▶ _PROVIDED DATA_
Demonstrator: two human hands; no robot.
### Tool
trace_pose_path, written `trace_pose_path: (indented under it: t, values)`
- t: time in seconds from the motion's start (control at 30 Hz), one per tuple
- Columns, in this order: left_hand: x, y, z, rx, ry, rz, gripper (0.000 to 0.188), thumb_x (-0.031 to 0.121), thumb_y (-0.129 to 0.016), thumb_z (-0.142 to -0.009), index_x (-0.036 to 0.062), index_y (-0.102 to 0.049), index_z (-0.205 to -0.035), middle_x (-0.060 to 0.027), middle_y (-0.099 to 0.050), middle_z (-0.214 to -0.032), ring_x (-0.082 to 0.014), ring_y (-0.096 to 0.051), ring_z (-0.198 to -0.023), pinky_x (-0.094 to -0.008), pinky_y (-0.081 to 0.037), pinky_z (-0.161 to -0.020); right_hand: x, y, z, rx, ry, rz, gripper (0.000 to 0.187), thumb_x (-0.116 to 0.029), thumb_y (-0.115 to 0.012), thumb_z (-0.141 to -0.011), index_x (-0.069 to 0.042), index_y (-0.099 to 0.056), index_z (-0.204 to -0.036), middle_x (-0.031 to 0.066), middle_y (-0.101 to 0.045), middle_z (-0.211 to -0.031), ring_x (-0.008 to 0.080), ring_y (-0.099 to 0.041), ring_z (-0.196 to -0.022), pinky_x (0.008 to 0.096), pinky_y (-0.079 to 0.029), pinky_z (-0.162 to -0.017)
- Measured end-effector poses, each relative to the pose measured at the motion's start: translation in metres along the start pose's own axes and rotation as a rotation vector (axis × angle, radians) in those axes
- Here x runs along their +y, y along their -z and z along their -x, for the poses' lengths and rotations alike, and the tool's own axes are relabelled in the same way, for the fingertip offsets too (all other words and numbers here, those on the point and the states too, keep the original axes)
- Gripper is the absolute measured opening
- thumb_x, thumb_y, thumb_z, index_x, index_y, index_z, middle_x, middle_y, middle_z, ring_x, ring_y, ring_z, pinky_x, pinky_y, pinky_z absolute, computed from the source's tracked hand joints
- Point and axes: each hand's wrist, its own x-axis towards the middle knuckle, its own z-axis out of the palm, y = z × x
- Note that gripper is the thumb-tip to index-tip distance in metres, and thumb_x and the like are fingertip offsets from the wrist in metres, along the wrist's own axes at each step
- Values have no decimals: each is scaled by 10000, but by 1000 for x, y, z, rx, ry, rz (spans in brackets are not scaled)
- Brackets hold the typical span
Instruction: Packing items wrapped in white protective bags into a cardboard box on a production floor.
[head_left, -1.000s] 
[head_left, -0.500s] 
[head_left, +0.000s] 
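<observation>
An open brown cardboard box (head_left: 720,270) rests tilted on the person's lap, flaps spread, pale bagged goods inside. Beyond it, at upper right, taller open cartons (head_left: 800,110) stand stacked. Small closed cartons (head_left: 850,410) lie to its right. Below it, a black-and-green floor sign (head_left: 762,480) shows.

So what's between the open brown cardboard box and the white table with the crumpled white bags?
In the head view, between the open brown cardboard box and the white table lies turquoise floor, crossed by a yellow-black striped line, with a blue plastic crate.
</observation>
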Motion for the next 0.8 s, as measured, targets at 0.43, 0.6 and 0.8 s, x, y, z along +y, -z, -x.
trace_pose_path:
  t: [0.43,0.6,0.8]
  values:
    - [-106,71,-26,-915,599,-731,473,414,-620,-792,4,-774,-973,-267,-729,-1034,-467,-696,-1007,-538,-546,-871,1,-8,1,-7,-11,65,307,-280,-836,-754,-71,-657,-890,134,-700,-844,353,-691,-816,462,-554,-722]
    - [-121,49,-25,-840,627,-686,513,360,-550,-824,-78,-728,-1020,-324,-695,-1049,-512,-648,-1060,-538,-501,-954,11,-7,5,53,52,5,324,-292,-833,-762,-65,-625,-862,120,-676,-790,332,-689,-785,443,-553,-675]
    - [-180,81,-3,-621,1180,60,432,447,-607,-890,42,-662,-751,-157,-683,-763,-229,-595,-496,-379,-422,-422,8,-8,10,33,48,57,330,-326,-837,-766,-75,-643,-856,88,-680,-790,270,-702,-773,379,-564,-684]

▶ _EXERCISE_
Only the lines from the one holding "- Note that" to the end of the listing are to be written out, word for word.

▶ _EXERCISE ANSWER_
- Note that gripper is the thumb-tip to index-tip distance in metres, and thumb_x and the like are fingertip offsets from the wrist in metres, along the wrist's own axes at each step
- Values have no decimals: each is scaled by 10000, but by 1000 for x, y, z, rx, ry, rz (spans in brackets are not scaled)
- Brackets hold the typical span
Instruction: Packing items wrapped in white protective bags into a cardboard box on a production floor.
[head_left, -1.000s] 
[head_left, -0.500s] 
[head_left, +0.000s] 
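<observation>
An open brown cardboard box (head_left: 720,270) rests tilted on the person's lap, flaps spread, pale bagged goods inside. Beyond it, at upper right, taller open cartons (head_left: 800,110) stand stacked. Small closed cartons (head_left: 850,410) lie to its right. Below it, a black-and-green floor sign (head_left: 762,480) shows.

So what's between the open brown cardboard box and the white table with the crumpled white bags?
In the head view, between the open brown cardboard box and the white table lies turquoise floor, crossed by a yellow-black striped line, with a blue plastic crate.
</observation>
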Motion for the next 0.8 s, as measured, targets at 0.43, 0.6 and 0.8 s, x, y, z along +y, -z, -x.
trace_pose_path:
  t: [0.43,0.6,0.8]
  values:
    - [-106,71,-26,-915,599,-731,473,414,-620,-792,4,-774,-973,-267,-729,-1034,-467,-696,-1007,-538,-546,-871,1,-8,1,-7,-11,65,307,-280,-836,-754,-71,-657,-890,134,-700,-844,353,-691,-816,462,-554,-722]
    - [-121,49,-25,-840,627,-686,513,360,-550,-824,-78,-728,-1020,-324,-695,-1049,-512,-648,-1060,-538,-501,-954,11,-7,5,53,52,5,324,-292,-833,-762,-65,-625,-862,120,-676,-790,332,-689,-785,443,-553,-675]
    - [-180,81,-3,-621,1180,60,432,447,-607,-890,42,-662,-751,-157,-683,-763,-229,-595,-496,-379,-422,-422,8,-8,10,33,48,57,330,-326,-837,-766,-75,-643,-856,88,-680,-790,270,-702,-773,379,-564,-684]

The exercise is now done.